§ WHAT IS NEEDED
Output the full listing below exactly.

+--

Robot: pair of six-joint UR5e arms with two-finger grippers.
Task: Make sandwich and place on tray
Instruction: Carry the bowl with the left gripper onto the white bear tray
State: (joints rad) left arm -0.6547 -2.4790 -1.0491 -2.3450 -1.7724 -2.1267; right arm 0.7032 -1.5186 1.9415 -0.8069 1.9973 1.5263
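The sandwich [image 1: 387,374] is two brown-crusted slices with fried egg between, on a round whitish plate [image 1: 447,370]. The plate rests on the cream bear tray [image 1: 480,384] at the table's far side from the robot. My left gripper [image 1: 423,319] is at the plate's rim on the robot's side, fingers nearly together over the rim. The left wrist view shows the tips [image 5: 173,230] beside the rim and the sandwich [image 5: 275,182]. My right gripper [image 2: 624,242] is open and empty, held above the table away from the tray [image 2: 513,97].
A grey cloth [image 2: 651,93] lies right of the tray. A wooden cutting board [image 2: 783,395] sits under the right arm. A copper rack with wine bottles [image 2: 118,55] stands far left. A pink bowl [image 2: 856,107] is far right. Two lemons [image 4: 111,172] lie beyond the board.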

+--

§ ANSWER BOX
Robot: pair of six-joint UR5e arms with two-finger grippers.
Task: Make sandwich and place on tray
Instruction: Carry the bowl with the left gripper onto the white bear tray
State: (joints rad) left arm -0.6547 -2.4790 -1.0491 -2.3450 -1.7724 -2.1267; right arm 0.7032 -1.5186 1.9415 -0.8069 1.9973 1.5263
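The sandwich [image 1: 387,374] is two brown-crusted slices with fried egg between, on a round whitish plate [image 1: 447,370]. The plate rests on the cream bear tray [image 1: 480,384] at the table's far side from the robot. My left gripper [image 1: 423,319] is at the plate's rim on the robot's side, fingers nearly together over the rim. The left wrist view shows the tips [image 5: 173,230] beside the rim and the sandwich [image 5: 275,182]. My right gripper [image 2: 624,242] is open and empty, held above the table away from the tray [image 2: 513,97].
A grey cloth [image 2: 651,93] lies right of the tray. A wooden cutting board [image 2: 783,395] sits under the right arm. A copper rack with wine bottles [image 2: 118,55] stands far left. A pink bowl [image 2: 856,107] is far right. Two lemons [image 4: 111,172] lie beyond the board.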

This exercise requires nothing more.